Mara le sonrió y salió del despacho, medio minuto más tarde entraron Naomi, impresionante como siempre, y un atractivo hombre de sienes plateadas.
—Hola, Simon, te presento a Jeremiah Claybourne, mi prometido.
Simon le tendió la mano estupefacto.
—Simon Whelan, encantado.
—Igualmente. Tengo que confesar que tenía muchas ganas de conocer al hombre que dejó escapar a esta preciosidad —dijo Claybourne seductor, y Naomi se sonrojó satisfecha.
—Ya, bueno, supongo que no soy digno de ella —contestó, para seguirle el juego, aunque sintió como si se le despertara una úlcera. Al guardián no le había gustado el comentario—. Sentaos.
—No, no te molestes, Simon querido —dijo Naomi, y maldita sea si Simon no sintió un gran alivio—. Sólo quería decirte lo de mi compromiso en persona. Este fin de semana Jer me llevará a la fiesta del Metropolitan, y no quería que te enteraras por los periódicos.

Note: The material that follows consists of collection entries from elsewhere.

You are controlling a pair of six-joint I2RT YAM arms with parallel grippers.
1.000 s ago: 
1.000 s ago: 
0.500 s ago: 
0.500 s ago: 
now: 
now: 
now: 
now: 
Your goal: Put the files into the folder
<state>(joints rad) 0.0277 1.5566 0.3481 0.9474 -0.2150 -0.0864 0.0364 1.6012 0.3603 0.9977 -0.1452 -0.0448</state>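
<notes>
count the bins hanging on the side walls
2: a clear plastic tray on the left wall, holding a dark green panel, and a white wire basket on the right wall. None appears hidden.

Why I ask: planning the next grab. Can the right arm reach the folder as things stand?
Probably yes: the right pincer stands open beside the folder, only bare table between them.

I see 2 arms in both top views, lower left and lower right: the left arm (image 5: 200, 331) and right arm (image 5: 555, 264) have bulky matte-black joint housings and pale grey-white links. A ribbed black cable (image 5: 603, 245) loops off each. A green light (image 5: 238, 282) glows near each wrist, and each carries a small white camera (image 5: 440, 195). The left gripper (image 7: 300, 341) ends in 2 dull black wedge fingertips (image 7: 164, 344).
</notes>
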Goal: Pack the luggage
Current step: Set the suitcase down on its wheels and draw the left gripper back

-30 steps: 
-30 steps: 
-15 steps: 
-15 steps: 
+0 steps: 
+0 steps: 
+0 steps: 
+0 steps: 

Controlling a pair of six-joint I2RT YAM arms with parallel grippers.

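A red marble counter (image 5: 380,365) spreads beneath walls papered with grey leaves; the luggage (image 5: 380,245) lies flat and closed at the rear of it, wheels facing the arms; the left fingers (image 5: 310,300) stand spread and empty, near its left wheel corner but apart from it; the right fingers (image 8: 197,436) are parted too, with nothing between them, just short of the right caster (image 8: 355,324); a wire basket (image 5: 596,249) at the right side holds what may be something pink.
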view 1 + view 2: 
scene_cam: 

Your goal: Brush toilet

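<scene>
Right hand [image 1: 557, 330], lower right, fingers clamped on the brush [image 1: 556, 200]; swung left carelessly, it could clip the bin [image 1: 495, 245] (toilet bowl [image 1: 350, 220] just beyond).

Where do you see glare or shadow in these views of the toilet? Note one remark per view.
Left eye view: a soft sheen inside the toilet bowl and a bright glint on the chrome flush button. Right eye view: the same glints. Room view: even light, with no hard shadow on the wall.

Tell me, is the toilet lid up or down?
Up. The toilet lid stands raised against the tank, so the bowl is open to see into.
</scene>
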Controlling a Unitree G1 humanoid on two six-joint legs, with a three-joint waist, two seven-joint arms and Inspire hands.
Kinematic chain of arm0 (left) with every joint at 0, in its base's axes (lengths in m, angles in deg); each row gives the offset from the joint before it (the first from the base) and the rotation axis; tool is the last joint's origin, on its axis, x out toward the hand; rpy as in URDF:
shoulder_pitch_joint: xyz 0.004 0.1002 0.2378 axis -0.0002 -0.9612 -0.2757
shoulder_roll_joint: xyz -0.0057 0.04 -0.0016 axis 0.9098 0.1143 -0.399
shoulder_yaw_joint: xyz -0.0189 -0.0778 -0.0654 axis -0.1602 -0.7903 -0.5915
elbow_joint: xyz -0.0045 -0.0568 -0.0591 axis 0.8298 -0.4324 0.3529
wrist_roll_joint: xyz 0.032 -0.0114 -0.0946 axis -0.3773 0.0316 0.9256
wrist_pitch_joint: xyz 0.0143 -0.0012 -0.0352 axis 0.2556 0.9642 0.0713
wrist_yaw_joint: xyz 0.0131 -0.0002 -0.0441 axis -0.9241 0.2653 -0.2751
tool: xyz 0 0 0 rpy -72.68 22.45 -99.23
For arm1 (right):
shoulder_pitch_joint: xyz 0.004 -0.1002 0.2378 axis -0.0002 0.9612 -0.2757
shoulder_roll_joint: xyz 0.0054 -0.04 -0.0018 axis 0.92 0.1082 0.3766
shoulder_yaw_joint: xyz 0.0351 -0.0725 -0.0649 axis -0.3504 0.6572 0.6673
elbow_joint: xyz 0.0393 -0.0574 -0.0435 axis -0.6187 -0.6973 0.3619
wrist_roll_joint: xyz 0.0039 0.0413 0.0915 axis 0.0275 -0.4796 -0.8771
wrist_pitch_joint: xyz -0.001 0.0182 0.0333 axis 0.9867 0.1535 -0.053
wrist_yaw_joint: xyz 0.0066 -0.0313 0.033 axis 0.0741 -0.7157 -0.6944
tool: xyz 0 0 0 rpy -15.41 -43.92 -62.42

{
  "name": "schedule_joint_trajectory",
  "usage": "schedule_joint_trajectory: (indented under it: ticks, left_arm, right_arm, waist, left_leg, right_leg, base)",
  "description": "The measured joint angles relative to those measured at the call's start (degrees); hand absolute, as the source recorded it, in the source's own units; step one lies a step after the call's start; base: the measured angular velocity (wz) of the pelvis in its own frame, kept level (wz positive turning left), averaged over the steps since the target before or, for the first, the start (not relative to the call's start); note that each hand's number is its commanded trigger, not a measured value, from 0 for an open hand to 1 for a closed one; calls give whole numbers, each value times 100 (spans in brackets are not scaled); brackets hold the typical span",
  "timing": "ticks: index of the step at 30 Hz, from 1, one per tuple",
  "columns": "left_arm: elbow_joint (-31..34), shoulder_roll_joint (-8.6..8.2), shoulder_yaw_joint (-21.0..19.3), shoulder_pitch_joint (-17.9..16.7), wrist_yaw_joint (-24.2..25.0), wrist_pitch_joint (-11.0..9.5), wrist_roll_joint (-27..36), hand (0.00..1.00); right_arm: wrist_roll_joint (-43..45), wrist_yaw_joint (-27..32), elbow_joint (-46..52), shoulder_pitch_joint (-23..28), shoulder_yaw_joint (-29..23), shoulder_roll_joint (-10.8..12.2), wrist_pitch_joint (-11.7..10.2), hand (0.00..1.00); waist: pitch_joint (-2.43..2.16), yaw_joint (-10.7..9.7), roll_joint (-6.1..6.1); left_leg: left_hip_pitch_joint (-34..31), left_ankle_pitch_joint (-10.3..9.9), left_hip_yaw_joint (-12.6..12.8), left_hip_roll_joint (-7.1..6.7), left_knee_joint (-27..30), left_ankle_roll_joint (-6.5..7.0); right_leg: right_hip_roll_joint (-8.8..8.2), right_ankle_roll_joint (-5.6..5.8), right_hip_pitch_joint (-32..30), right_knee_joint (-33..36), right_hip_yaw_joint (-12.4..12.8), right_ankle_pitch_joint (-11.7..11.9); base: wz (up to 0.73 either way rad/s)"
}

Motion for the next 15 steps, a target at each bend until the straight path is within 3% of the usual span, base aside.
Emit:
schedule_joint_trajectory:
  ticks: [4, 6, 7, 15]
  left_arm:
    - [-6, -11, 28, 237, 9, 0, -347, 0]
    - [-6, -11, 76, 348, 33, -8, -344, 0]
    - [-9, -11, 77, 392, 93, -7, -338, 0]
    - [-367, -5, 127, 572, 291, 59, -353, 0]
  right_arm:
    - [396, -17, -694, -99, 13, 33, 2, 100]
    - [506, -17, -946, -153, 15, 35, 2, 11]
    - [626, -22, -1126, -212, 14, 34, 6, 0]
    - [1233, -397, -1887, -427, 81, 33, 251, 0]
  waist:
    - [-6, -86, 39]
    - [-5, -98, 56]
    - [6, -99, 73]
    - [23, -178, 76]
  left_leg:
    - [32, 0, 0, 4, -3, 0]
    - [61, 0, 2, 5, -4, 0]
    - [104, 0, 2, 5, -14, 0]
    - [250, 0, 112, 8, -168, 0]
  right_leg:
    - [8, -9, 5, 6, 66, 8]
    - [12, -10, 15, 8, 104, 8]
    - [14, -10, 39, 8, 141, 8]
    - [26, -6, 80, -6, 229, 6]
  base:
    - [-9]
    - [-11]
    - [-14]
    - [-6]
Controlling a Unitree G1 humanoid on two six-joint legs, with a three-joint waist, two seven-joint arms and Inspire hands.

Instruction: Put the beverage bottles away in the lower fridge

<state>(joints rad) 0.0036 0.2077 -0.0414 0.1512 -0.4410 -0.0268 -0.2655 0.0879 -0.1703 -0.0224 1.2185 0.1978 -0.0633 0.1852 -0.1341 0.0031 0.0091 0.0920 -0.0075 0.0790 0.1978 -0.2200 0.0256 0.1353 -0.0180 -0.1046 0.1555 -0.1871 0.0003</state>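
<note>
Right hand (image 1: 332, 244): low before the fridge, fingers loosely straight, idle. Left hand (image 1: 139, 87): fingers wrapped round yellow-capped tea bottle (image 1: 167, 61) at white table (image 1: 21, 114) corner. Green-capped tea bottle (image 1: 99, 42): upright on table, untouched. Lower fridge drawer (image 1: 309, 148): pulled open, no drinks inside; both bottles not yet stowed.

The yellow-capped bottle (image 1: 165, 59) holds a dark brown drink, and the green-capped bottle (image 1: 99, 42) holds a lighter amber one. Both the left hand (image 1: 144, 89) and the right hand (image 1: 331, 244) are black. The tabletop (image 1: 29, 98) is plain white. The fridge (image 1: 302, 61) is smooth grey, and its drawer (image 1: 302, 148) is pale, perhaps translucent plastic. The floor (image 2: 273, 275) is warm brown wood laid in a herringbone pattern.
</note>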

—Te lo agradezco —respondió él. En realidad no le importaba lo más mínimo, y sabía que Naomi no lo hacía por educación, sino porque se moría de ganas de restregarle por las narices que le había encontrado sustituto. Bien hecho, pensó incluso el guardián, a ver si así la perdían de vista para siempre—. ¿Y cuándo es la boda?
—Dentro de seis meses —respondió Claybourne—. Viajo mucho, y a mí me habría gustado que fuera antes, pero Naomi tenía mucha ilusión en casarse por la Iglesia y no nos han dado fecha hasta entonces. Nos encantaría que vinieras.
—Por supuesto. —Simon todavía recordaba lo furiosa que se puso Naomi cuando no consiguió que él accediera a casarse por la Iglesia. Y ya podía imaginarse las armas a las que habría recurrido para convencer a Claybourne, pero a pesar de ello no pudo sentir lástima por el otro hombre. Había algo en él que lo inquietaba.
—Tenemos que irnos, Jer. —Naomi tiró del antebrazo de su prometido—. Te enviaremos la invitación, Simon.
Éste le estrechó de nuevo la mano a Claybourne y a Naomi le dio un beso en la mejilla. Simon habría querido evitarlo, pero ella se pegó a su cuello y aprovechó para susurrarle al oído:
—Por fin lo he comprendido todo, Simon, y créeme, me das lástima.